**PROBLEM TO WORK ON:** If a line in the data below holds the word "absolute", include it in the count. Give only the final number.

**Dataset records:**
*** Begin section ***
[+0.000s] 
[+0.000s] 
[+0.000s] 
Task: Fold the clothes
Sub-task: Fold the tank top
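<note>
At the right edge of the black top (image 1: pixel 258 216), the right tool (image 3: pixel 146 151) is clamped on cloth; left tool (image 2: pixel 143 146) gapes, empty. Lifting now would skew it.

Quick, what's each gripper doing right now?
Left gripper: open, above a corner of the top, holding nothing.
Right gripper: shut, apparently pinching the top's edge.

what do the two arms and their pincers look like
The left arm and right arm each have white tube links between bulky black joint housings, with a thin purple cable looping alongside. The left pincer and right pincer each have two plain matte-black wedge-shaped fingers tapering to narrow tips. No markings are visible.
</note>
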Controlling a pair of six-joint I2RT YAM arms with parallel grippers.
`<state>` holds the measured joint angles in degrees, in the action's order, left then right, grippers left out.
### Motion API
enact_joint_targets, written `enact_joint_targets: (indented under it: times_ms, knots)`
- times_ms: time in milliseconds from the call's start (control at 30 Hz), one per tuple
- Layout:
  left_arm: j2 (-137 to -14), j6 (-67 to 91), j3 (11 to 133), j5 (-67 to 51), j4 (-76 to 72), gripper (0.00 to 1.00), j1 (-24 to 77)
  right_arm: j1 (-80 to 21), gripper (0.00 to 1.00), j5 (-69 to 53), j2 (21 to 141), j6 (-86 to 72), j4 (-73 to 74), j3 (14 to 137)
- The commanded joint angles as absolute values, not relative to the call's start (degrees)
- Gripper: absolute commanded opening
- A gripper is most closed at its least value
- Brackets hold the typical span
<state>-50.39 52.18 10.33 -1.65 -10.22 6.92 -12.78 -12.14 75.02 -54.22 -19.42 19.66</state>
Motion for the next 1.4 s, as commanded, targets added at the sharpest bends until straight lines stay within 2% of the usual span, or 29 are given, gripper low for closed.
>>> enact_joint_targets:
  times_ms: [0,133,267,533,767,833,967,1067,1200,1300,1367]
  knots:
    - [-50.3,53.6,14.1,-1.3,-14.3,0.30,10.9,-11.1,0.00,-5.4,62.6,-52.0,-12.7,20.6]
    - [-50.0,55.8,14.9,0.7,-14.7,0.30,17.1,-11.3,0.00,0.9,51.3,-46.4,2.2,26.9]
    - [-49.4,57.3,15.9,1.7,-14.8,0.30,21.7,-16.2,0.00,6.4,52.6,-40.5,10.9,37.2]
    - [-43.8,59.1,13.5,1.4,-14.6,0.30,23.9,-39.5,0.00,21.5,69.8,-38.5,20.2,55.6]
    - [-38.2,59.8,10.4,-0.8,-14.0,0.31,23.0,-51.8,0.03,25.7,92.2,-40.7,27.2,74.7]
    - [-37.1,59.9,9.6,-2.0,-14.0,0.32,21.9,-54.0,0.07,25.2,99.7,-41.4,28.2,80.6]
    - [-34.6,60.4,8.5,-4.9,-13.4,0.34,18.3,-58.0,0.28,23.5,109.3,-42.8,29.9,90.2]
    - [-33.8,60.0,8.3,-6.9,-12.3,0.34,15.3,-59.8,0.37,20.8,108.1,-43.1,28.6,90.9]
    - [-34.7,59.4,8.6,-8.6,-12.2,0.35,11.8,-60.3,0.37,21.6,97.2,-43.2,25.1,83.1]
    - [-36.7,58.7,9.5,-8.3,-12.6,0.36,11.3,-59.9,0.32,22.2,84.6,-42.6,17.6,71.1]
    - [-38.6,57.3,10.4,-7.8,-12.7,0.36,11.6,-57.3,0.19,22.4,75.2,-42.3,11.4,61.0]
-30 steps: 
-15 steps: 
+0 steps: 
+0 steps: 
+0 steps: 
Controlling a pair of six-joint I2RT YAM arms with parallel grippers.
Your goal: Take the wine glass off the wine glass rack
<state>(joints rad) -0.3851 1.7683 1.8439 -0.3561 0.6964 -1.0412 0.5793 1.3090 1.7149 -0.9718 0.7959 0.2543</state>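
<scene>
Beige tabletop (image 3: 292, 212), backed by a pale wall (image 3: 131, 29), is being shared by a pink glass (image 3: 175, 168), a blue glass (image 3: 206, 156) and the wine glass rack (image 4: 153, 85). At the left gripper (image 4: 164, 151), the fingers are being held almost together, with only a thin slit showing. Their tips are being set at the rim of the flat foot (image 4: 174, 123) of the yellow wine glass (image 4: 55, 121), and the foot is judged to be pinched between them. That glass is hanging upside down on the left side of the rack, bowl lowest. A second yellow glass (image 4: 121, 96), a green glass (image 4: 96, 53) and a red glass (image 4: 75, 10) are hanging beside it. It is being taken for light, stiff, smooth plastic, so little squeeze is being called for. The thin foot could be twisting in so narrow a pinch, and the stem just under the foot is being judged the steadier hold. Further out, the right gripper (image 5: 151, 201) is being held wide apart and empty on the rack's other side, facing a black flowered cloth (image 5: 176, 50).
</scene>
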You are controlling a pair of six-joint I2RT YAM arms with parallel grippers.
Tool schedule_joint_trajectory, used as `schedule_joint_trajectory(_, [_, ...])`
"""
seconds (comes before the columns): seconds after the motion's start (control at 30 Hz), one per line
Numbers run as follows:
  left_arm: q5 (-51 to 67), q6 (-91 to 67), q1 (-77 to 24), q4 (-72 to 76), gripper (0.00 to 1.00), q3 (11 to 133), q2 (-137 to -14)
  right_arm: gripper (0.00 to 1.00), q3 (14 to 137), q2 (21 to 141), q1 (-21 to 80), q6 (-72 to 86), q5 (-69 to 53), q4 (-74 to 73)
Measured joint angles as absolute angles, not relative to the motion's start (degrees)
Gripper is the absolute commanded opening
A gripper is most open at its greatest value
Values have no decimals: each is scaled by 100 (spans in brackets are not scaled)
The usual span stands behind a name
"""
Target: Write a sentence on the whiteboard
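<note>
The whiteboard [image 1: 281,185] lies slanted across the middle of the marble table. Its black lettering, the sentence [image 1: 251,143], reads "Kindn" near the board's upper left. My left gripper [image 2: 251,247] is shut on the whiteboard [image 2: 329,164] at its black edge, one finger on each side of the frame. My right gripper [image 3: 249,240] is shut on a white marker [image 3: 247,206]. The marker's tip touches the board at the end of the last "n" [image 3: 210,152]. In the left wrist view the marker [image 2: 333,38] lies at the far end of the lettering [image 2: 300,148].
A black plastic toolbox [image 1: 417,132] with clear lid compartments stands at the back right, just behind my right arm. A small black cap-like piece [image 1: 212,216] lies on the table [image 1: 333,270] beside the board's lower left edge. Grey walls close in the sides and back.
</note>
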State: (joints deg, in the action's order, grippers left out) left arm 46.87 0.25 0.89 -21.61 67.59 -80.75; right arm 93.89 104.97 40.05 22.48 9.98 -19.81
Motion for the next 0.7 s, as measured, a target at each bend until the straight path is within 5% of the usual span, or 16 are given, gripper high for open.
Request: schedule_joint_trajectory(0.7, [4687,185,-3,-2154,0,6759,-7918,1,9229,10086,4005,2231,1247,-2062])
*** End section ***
**RESULT:** 4